Let’s create three files and compare their SHA1 hashes with sha1sum:
$ echo baeldung > /tmp/file1 $ echo baeldunq > /tmp/file2 $ echo baeldung > /tmp/file3 $ sha1sum /tmp/file1 3a5602d2d404f45f0d3d9591d41a74b6be59e507 /tmp/file1 $ sha1sum /tmp/file2 afd85322f7a10ed08177b4b03a33cf0fce5a0ef9 /tmp/file2 $ sha1sum /tmp/file3 3a5602d2d404f45f0d3d9591d41a74b6be59e507 /tmp/file3
As we can see, file1 and file3 have the same content as their hashes match, whereas file2 is different.
3. Comparison Using diff
GNU diff can compare two files line by line and report all the differences.
We can run diff with the flags -sq:
-q, --brief report only when files differ -s, --report-identical-files report when two files are the same
Let’s verify if file1, file2, and file3 have the same contents using diff:
$ diff -sq /tmp/file1 /tmp/file2 Files /tmp/file1 and /tmp/file2 differ $ diff -sq /tmp/file1 /tmp/file3 Files /tmp/file1 and /tmp/file3 are identical
The output indicates that file1 and file3 are the same, and file2 has different contents.
4. Comparison Using cmp
GNU cmp compares two files byte by byte and prints the location of the first difference.
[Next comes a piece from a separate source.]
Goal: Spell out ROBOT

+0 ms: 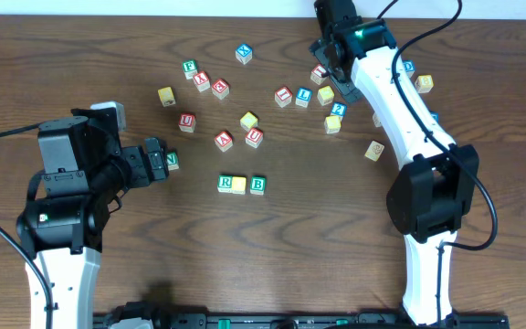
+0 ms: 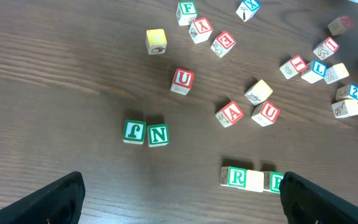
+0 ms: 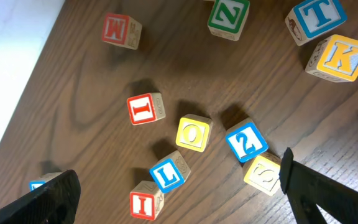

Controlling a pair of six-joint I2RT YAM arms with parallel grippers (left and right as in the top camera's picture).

We can pass the -s flag to find out if the files have the same content.
Since -s suppresses all output, we should echo the exit code to know the result. Exit code 0 means file contents are the same, and 1 means contents are different:
$ cmp -s /tmp/file1 /tmp/file2 $ echo $? 1 $ cmp -s /tmp/file1 /tmp/file3 $ echo $? 0
Since the contents of file1 and file2 are different, cmp exited with status 1. $? is a special variable that always holds the exit status of the last command. As indicated by the exit code 0, file1 and file3 have the same content.
To see how fast these commands are on big files, let’s create a large file of random content using dd. We need to try this out on a volume with lots of space, as this example consumes 1GB:
$ dd if=/dev/urandom of=/tmp/file1 count=1K bs=1MB 1024+0 records in 1024+0 records out 1024000000 bytes (1.0 GB, 977 MiB) copied, 39.7297 s, 25.8 MB/s
Next, we’ll copy file1 to file2, and append different characters to each file:
$ cp /tmp/file1 /tmp/file2 $ echo 1 >> /tmp/file1 $ echo 2 >> /tmp/file2
Now, we’ll use the time command to measure the time taken by each of the three tools:
$ time cmp -s /tmp/file1 /tmp/file2 cmp -s /tmp/file1 /tmp/file2 0.19s user 0.44s system 99% cpu 0.636 total $ time diff -sq /tmp/file1 /tmp/file2 Files /tmp/file1 and /tmp/file2 differ diff -sq /tmp/file1 /tmp/file2 0.20s user 0.44s system 99% cpu 0.640 total $ time sha1sum /tmp/file1 f998e30863cbbe56bdd897997a79e333400a5369 /tmp/file1 sha1sum /tmp/file1 1.07s user 0.17s system 99% cpu 1.246 total $ time sha1sum /tmp/file2 05cbc671d3d38102f4c90c01153a58aaacec69af /tmp/file2 sha1sum /tmp/file2 1.10s user 0.14s system 49% cpu 2.481 total
Evidently, cmp -s, and diff -sq take almost the same time to verify if two files have the same content. Comparison by hashing is noticeably slower.
We should note that if we pass -sq flags, diff first checks the file sizes and instantly reports a mismatch if the sizes are different.
Similarly, diff -sq instantly reports a match without checking the contents if we compare a file with itself. This produces very fast results.
The command cmp -s also perform these prechecks.
In this article, we explored three tools to verify whether two given files have the same content.
We compared their execution times and found that hashing is the slowest.